*YOUR GOAL*: Work through the records below and tally every line containing "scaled". Reply with the total alone.

*INPUT RECORDS*:
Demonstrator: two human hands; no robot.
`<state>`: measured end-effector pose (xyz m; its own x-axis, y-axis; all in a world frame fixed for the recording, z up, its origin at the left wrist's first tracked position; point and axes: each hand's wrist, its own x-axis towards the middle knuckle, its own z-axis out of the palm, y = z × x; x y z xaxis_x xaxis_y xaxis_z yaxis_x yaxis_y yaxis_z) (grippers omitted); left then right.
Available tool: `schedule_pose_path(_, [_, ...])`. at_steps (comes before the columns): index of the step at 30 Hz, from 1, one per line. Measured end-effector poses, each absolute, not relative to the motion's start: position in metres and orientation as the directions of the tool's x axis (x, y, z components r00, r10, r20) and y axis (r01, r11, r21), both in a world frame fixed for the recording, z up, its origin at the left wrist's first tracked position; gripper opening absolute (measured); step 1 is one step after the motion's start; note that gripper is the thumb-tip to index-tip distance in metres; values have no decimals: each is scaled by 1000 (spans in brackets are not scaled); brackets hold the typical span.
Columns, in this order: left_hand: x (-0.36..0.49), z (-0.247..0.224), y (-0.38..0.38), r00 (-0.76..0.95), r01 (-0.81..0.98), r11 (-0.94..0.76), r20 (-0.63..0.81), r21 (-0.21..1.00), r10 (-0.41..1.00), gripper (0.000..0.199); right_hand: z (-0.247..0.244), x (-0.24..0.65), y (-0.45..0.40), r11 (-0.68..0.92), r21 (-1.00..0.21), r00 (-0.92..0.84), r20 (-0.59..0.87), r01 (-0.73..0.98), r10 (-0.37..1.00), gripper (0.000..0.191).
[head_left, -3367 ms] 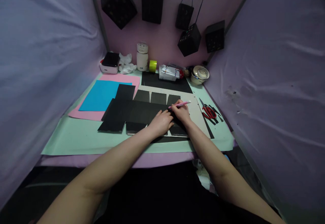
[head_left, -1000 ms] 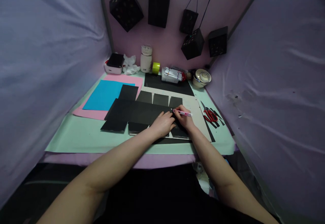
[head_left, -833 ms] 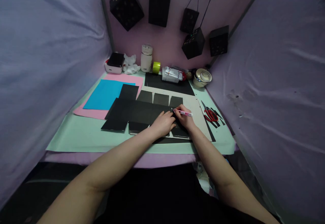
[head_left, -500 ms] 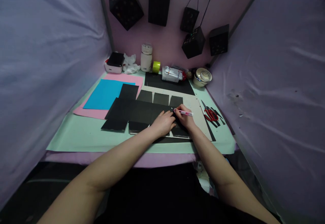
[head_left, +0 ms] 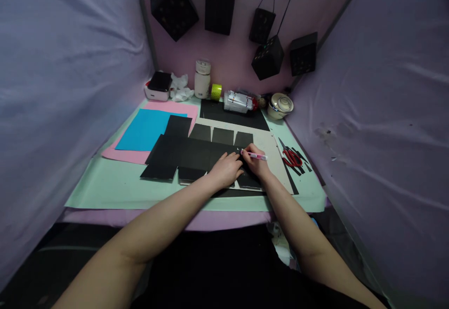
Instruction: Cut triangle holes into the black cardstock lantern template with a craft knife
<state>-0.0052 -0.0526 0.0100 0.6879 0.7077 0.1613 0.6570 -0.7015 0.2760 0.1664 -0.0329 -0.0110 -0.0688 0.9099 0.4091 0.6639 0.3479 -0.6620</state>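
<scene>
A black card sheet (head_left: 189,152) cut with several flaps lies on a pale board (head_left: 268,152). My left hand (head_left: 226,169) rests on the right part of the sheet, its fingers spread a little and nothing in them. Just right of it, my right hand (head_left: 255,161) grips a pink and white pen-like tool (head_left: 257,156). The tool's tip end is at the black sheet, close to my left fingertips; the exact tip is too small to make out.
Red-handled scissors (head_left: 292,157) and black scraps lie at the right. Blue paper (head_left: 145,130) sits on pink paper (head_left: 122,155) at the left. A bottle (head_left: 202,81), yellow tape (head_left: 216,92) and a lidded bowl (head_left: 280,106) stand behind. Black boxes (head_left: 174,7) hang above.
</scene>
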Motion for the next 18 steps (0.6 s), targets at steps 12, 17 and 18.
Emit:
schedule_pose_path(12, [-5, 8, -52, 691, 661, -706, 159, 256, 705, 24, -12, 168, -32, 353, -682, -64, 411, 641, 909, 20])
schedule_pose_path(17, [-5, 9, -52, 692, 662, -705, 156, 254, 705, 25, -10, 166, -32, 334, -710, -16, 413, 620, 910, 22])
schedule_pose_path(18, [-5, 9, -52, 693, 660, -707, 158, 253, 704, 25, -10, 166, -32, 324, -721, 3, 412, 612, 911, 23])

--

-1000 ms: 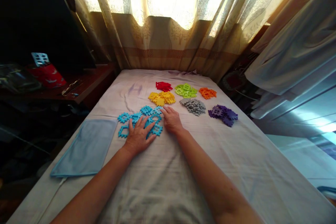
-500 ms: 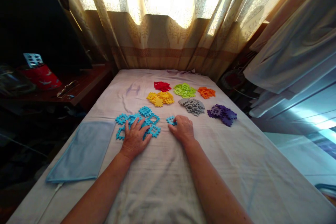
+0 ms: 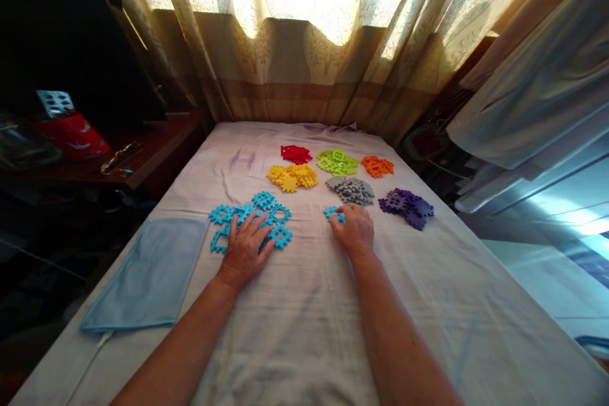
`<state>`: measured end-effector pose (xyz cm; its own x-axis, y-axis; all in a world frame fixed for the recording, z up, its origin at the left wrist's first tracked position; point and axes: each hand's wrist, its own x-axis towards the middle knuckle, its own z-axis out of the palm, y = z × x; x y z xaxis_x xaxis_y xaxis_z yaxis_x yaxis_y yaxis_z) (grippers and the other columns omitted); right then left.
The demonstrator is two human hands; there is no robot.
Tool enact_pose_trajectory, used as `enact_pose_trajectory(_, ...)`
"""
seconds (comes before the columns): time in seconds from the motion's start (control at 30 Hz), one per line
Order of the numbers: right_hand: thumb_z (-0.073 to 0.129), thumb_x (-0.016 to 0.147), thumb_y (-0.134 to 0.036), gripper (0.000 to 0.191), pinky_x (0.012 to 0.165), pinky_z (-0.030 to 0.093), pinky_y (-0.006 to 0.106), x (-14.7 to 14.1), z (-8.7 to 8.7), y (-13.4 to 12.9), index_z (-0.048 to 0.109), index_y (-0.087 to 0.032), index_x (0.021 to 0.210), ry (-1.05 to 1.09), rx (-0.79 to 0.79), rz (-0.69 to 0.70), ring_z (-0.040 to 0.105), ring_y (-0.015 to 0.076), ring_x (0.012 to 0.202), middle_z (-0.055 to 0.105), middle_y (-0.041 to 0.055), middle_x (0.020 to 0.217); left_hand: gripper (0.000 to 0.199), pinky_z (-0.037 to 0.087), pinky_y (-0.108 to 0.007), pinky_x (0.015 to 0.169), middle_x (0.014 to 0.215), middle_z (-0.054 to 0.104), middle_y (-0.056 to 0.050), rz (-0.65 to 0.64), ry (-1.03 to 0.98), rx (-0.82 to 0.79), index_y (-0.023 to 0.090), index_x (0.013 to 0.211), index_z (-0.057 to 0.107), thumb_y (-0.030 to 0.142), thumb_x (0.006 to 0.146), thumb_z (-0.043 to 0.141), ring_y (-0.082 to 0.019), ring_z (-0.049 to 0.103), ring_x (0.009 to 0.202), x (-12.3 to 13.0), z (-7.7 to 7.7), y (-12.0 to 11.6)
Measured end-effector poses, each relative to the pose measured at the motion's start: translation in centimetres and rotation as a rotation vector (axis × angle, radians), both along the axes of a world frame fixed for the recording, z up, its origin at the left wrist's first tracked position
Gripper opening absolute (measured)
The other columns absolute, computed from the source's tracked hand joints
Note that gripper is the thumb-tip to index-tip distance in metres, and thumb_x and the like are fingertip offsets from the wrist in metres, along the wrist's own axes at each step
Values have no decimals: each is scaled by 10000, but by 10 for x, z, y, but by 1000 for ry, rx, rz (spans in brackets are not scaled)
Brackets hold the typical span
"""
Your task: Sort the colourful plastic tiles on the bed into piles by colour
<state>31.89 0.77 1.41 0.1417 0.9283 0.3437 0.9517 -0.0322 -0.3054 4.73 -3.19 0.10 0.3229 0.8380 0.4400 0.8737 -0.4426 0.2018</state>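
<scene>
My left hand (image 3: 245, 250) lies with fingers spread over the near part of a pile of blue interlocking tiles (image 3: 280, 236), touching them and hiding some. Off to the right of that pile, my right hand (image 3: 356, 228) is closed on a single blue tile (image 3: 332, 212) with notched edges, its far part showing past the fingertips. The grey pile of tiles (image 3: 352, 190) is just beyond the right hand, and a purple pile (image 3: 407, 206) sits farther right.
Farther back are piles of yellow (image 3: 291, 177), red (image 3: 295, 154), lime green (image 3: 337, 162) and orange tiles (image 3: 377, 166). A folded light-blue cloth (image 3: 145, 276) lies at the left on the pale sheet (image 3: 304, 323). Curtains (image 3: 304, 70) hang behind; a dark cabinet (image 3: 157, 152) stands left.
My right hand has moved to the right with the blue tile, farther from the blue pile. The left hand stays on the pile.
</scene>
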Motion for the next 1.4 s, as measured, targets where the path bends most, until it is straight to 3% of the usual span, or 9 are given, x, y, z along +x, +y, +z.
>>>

*PROBLEM SOLUTION*: 2